The chlorophyll production is detailed by Aaron Roth, a biologist at Northeastern University: "Deciduous trees—the kind that have broad leaves, such as maple, oak, and hickory trees—lose water through their thin, delicate leaves throughout the year. This isn’t a problem in the summer, when trees can pull water up from their roots and there’s enough sunlight to be absorbed by the hungry plants." "Trees produce chlorophyll, a green pigment that absorbs light. That light is then turned to energy that feeds the trees. During the summer growing season, trees produce chlorophyll as fast as they use it."

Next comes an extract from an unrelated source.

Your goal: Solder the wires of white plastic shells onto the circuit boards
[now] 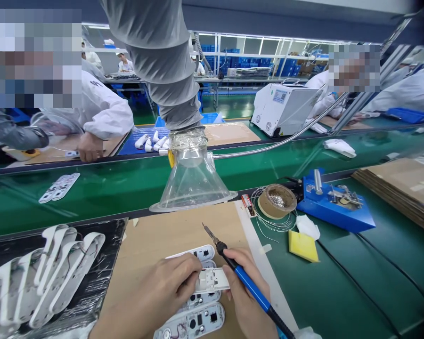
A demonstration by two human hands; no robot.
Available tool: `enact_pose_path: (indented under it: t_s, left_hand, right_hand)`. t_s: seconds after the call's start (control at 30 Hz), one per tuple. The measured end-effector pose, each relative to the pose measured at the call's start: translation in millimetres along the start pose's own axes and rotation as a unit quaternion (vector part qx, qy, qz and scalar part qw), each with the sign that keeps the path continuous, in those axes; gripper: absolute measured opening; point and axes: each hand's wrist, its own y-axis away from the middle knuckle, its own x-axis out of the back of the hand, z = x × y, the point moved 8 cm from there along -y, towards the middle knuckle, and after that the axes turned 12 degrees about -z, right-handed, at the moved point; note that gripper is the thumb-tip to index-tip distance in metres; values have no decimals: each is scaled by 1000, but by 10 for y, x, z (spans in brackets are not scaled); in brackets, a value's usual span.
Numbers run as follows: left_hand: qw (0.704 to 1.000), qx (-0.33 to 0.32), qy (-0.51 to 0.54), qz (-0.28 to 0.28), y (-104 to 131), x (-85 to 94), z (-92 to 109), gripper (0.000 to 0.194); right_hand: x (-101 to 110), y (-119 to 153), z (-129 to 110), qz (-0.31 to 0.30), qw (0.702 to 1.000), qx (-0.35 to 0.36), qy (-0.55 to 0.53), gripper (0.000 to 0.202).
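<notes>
Above white oblong shells (216, 314), the left hand (171, 280) pinches and the right hand (246, 308), holding a blue-handled soldering iron (249, 282), steadies a white rectangular plastic housing (214, 279), probably light, stiff, best gripped by its ends.

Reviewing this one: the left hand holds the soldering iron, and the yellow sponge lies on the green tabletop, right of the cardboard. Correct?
Not quite: the head view shows the soldering iron in the right hand, not the left. The yellow sponge does lie on the green tabletop, right of the cardboard.
</notes>
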Motion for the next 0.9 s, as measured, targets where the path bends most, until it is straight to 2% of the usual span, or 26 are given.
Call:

Alice Breda explains the senescence: "Triggered by external factors, the leaf senescence that leads to color change and leaf fall is actually finely controlled by plants at the genetic and physiological level. The reason why plants lose their leaves is to replace them with fresh and more efficient ones. Evergreen plants such as conifers (pines and firs, for instance) do it continuously throughout the year, while deciduous plants lose all of them at the same time just before the critical season. In our climates, this corresponds to winter, during which light availability is low and the risk of freeze damage is high. Therefore, leaf maintenance costs outweigh the benefits of photosynthesis, which is limited by the length of nights and small amount of light." "In their survival strategy, plants perceive the lengthening of the daily dark period that occurs in autumn and start dismantling leaf structures in order to recycle their constituents. At the same time, the transport of nutrients towards leaves becomes limited by structural changes occurring at the base of each leaf, between the petiole and the branch to which it is attached. Here lies the abscission zone, a layer of cells that is degraded as autumn proceeds. At the end of the process, the connections between leaves and branches are so weak that some wind is enough to make them fall." "Trees drop their leaves to stanch the loss of water by evaporation during the winter. Trees slow down their metabolism (the production of chlorophyll) in order to conserve energy for the winter." concludes Aaron Roth.